- _Assignment_:
Search the material for "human" and show all lines that contain it.

_____

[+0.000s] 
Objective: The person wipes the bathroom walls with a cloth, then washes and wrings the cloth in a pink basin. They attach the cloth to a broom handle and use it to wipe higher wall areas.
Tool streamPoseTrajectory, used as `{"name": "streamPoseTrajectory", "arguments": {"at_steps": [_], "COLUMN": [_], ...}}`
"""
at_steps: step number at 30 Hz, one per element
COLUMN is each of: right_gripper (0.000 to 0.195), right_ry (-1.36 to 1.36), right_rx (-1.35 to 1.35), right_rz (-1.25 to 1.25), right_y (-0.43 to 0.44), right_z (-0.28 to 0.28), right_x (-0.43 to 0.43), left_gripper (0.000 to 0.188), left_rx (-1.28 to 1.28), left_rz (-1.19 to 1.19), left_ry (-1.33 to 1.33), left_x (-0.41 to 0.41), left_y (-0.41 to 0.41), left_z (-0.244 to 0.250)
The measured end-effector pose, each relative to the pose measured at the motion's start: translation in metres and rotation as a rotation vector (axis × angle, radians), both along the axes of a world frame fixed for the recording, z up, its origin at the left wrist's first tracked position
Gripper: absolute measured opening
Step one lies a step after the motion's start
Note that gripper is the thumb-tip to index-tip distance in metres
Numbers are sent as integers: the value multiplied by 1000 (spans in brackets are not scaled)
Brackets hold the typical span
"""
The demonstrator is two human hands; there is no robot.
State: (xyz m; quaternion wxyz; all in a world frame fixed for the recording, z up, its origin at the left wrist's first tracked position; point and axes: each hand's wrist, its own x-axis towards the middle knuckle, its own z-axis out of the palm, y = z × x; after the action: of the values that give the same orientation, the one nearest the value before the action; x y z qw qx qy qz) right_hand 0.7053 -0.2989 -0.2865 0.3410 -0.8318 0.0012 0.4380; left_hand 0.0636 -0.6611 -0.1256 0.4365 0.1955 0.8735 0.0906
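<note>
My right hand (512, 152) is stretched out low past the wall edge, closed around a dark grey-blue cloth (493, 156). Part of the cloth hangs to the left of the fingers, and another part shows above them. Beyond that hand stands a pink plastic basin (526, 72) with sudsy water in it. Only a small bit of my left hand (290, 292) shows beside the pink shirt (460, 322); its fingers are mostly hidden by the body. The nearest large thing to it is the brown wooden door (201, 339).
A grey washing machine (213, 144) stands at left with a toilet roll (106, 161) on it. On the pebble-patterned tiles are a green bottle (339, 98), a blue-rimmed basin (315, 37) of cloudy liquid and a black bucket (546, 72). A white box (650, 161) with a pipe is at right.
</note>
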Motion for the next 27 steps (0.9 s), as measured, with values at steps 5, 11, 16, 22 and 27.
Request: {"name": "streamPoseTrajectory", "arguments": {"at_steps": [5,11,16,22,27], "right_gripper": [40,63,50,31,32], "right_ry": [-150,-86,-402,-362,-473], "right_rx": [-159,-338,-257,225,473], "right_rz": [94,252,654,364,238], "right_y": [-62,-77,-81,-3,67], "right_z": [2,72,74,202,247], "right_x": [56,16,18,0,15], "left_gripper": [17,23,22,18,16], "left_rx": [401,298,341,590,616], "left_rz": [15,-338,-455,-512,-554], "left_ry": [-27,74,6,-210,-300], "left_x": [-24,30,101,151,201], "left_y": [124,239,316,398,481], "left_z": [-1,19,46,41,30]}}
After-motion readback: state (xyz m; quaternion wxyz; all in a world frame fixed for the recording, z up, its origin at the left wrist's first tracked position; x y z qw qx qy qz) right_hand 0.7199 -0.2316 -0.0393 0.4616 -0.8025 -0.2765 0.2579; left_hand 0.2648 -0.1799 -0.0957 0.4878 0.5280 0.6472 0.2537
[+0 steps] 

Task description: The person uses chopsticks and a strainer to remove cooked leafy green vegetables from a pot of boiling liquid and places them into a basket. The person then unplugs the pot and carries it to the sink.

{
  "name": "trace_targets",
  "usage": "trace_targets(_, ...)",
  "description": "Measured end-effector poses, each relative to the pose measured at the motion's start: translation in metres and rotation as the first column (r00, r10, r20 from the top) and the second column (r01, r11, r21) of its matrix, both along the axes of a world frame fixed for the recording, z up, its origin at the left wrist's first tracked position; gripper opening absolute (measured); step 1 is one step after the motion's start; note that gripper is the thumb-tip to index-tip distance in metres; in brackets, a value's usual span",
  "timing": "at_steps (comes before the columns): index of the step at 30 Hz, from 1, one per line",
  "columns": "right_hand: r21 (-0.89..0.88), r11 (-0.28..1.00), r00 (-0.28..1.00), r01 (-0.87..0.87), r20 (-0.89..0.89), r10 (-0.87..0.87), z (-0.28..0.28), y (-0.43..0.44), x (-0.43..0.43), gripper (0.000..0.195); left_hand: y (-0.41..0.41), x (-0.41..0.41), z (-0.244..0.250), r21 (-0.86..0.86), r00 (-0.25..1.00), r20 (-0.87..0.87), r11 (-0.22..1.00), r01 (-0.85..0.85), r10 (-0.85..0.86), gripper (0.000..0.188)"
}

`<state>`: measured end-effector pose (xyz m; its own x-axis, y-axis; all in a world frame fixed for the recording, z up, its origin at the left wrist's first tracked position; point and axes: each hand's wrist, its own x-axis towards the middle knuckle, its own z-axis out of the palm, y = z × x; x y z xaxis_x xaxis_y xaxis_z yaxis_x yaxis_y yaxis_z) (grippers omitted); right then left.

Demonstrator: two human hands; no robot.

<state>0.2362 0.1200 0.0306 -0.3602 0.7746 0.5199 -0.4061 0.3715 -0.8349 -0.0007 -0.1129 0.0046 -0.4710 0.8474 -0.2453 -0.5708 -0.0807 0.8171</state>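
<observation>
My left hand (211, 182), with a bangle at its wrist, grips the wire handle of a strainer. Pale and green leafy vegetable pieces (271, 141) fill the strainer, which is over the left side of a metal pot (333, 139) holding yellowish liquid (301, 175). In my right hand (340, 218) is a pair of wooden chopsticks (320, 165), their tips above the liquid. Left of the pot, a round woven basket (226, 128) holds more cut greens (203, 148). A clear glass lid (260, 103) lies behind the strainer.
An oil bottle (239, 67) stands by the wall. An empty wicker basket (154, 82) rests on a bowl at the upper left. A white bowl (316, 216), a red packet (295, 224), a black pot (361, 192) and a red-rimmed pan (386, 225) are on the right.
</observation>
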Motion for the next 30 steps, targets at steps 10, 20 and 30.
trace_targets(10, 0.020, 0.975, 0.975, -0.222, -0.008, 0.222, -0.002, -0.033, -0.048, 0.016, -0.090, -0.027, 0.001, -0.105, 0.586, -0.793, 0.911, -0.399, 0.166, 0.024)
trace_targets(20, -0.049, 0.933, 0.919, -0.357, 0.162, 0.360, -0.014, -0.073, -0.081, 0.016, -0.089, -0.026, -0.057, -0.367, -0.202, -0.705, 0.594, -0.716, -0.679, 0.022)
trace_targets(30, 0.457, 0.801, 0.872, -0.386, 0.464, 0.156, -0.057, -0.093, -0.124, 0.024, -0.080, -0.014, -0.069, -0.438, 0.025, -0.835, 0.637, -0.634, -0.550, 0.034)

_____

- _Exercise output_:
The demonstrator is two human hands; there is no robot.
Demonstrator: two human hands; no robot.

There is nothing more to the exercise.